__PROVIDED DATA__
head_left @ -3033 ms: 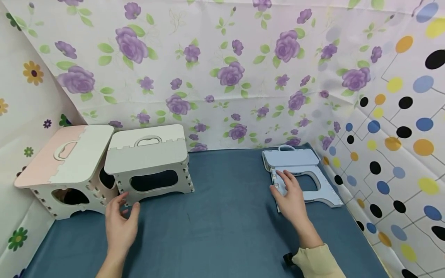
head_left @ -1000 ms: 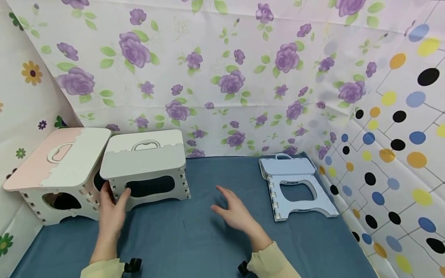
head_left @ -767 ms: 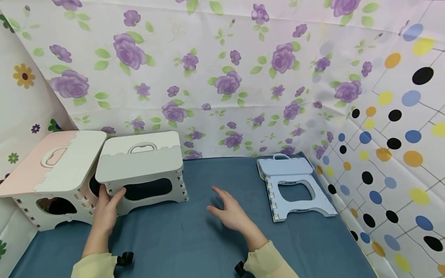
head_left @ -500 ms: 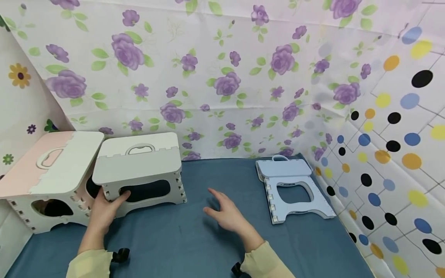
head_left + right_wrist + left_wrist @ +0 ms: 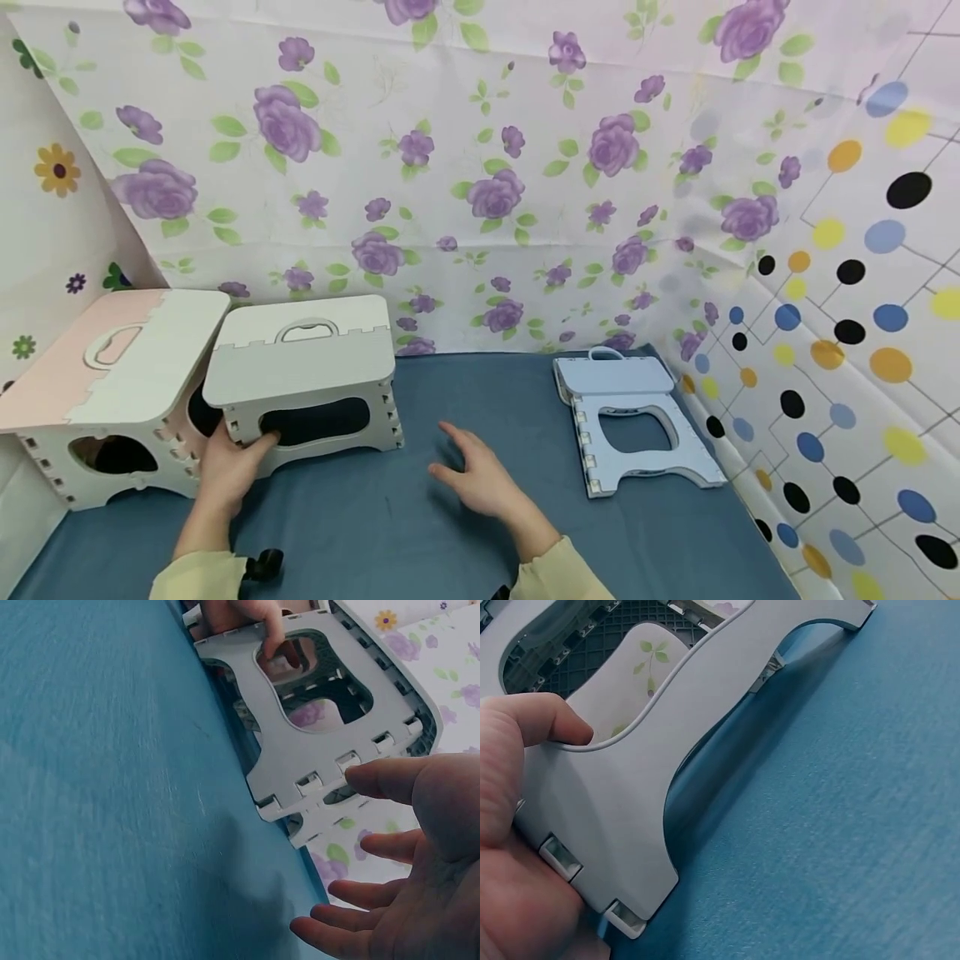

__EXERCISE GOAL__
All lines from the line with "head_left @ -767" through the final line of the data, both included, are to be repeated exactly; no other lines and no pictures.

__ANSWER TO THE PROBLEM__
head_left @ -767 ms: 
head_left @ -500 ms: 
head_left + right_wrist + left_wrist @ +0 ms: 

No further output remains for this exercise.